### SUPPLIED INFORMATION:
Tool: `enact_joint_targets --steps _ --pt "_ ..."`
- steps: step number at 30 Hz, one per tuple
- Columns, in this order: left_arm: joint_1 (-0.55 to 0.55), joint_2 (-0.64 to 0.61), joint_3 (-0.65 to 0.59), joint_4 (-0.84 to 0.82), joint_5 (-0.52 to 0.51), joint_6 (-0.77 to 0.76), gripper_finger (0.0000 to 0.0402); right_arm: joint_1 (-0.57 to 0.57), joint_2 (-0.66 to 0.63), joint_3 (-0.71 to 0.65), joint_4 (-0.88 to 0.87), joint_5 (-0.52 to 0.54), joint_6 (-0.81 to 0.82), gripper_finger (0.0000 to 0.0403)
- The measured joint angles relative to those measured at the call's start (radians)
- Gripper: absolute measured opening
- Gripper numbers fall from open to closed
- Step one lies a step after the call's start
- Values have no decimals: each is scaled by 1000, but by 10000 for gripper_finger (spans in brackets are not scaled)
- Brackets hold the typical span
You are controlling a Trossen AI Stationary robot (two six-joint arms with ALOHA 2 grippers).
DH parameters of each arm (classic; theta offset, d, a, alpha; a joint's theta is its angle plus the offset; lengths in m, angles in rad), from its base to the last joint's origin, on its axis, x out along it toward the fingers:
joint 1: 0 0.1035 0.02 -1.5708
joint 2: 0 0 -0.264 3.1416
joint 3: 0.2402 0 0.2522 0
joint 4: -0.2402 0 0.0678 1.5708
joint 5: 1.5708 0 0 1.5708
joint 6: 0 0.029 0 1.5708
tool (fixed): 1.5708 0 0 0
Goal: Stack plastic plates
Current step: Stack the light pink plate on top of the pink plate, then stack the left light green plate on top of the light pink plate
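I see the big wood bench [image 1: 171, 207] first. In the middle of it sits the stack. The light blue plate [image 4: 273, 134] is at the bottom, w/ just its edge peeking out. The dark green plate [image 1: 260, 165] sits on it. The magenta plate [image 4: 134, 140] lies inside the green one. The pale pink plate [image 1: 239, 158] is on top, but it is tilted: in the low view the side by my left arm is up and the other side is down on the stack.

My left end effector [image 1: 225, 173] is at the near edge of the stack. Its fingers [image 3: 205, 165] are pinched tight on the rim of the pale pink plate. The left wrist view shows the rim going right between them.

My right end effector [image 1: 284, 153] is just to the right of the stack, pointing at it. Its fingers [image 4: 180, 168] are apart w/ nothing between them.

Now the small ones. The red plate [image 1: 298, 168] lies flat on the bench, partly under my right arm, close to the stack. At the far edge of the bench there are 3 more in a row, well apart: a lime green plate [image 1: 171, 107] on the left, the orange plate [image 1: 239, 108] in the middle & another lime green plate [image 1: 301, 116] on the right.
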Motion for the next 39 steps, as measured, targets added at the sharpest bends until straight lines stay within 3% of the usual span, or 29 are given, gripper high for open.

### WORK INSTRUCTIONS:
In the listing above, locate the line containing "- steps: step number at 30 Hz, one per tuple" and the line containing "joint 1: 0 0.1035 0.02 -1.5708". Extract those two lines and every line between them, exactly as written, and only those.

### ANSWER TO THIS TASK:
- steps: step number at 30 Hz, one per tuple
- Columns, in this order: left_arm: joint_1 (-0.55 to 0.55), joint_2 (-0.64 to 0.61), joint_3 (-0.65 to 0.59), joint_4 (-0.84 to 0.82), joint_5 (-0.52 to 0.51), joint_6 (-0.77 to 0.76), gripper_finger (0.0000 to 0.0402); right_arm: joint_1 (-0.57 to 0.57), joint_2 (-0.66 to 0.63), joint_3 (-0.71 to 0.65), joint_4 (-0.88 to 0.87), joint_5 (-0.52 to 0.54), joint_6 (-0.81 to 0.82), gripper_finger (0.0000 to 0.0403)
- The measured joint angles relative to those measured at the call's start (radians)
- Gripper: absolute measured opening
- Gripper numbers fall from open to closed
- Step one lies a step after the call's start
- Values have no decimals: each is scaled by 1000, but by 10000 for gripper_finger (spans in brackets are not scaled)
- Brackets hold the typical span
You are controlling a Trossen AI Stationary robot (two six-joint arms with ALOHA 2 grippers).
DH parameters of each arm (classic; theta offset, d, a, alpha; a joint's theta is its angle plus the offset; lengths in m, angles in rad), from its base to the last joint's origin, on its axis, x out along it toward the fingers:
joint 1: 0 0.1035 0.02 -1.5708

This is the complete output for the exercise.